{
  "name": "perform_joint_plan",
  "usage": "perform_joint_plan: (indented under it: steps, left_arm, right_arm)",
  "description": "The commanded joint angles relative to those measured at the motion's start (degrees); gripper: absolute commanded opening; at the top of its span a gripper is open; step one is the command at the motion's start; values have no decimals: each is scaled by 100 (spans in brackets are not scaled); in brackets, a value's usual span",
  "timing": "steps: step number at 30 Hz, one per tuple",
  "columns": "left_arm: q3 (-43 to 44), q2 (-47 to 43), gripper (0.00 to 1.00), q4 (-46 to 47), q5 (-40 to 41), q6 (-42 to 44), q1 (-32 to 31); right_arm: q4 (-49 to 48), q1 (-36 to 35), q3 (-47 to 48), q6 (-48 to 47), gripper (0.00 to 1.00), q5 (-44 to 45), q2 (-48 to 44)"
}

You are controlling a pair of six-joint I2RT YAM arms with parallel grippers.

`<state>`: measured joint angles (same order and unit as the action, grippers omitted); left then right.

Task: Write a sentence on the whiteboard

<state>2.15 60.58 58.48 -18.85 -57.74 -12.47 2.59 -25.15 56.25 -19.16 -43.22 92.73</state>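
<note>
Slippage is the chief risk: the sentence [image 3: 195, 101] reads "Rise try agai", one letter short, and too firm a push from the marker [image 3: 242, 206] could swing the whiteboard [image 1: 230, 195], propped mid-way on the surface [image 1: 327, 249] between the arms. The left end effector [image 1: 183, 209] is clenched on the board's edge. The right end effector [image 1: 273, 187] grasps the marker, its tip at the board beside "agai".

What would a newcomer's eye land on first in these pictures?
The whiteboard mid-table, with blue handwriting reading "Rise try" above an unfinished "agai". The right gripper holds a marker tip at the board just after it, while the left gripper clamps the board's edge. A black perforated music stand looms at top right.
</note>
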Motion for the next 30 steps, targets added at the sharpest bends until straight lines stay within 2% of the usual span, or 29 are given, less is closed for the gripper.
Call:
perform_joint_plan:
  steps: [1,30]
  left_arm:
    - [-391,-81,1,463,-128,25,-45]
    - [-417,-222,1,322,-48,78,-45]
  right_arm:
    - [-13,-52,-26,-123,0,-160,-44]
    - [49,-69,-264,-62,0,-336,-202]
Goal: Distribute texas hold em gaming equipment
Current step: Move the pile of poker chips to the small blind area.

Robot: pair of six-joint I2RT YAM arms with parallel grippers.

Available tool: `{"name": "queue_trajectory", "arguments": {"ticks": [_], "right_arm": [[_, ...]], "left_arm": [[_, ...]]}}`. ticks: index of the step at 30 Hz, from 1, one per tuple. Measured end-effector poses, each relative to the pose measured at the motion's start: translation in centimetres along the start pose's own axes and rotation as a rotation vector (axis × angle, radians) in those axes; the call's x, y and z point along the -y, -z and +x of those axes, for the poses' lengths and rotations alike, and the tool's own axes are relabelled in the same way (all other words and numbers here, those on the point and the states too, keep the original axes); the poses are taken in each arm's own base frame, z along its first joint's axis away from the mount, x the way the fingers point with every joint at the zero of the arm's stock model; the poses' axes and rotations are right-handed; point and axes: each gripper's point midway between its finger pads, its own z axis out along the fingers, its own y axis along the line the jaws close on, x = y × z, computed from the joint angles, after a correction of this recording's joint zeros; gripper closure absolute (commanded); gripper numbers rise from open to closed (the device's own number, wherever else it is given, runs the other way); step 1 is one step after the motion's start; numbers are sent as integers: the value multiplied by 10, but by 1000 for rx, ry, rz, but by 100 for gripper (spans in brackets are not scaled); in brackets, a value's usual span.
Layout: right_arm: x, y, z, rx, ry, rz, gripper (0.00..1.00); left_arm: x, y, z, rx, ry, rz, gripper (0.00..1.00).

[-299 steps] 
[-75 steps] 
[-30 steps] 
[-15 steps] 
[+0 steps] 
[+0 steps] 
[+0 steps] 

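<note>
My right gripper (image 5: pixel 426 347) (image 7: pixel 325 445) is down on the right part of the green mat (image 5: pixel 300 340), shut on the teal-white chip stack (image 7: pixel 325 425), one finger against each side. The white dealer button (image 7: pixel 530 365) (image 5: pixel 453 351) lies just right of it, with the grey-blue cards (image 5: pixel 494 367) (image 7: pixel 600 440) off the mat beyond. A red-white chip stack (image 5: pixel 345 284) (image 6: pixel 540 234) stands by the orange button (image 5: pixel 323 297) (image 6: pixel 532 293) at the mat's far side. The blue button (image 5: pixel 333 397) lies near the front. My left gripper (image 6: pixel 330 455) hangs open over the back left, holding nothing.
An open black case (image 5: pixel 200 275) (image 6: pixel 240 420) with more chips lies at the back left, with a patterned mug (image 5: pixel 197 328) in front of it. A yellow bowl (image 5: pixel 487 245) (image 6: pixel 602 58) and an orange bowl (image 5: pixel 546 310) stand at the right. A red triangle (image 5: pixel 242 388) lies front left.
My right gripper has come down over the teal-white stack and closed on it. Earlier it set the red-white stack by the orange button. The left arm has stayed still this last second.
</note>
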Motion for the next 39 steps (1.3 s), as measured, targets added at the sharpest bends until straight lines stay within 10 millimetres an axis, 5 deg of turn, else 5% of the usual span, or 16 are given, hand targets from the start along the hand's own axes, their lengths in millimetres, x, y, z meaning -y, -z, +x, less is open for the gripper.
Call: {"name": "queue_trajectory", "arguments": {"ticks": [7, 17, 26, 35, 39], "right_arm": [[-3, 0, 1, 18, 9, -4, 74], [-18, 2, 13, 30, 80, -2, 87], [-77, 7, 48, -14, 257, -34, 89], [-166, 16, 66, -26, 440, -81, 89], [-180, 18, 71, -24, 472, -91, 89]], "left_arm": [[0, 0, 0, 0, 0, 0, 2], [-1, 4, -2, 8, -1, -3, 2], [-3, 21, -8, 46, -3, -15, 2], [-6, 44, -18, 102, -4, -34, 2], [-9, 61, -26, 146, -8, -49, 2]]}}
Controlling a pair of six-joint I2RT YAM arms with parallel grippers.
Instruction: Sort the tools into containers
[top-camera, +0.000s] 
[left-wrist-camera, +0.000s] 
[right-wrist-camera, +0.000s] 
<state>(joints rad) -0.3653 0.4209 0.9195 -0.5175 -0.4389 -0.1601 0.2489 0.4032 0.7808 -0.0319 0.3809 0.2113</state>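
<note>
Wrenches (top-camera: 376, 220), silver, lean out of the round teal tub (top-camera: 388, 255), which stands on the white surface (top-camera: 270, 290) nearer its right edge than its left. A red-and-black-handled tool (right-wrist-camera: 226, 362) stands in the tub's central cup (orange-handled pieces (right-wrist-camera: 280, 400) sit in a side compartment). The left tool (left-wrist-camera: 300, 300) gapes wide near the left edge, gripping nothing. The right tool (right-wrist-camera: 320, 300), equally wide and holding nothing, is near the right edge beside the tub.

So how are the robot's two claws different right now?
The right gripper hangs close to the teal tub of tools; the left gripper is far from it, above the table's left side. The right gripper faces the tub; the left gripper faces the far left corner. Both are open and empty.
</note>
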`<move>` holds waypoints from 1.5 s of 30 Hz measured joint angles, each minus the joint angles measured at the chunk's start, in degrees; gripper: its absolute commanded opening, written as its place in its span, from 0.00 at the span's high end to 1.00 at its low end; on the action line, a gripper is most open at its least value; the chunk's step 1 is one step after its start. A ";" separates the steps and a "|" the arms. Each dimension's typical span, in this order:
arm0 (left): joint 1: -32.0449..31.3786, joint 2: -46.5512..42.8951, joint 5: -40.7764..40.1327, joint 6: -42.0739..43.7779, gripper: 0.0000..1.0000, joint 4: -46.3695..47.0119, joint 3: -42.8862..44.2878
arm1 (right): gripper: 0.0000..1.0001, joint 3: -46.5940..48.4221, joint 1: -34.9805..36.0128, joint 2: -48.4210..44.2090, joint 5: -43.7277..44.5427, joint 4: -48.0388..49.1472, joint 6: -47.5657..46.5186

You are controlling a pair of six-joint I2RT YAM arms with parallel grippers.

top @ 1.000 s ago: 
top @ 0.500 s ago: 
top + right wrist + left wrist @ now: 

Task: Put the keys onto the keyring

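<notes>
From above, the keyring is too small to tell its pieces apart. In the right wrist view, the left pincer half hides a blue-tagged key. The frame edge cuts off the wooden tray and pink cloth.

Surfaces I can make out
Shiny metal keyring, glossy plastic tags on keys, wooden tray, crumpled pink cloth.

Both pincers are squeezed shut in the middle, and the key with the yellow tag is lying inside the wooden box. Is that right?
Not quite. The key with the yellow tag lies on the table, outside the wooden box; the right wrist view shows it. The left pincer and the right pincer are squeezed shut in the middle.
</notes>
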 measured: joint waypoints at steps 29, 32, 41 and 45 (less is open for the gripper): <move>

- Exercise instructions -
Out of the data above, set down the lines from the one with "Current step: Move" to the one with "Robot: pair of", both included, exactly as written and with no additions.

- Expected answer -
Current step: Move the pile of poker chips to the small blind area.

Robot: pair of six-joint I2RT YAM arms with parallel grippers.

The work is done, and the output is complete.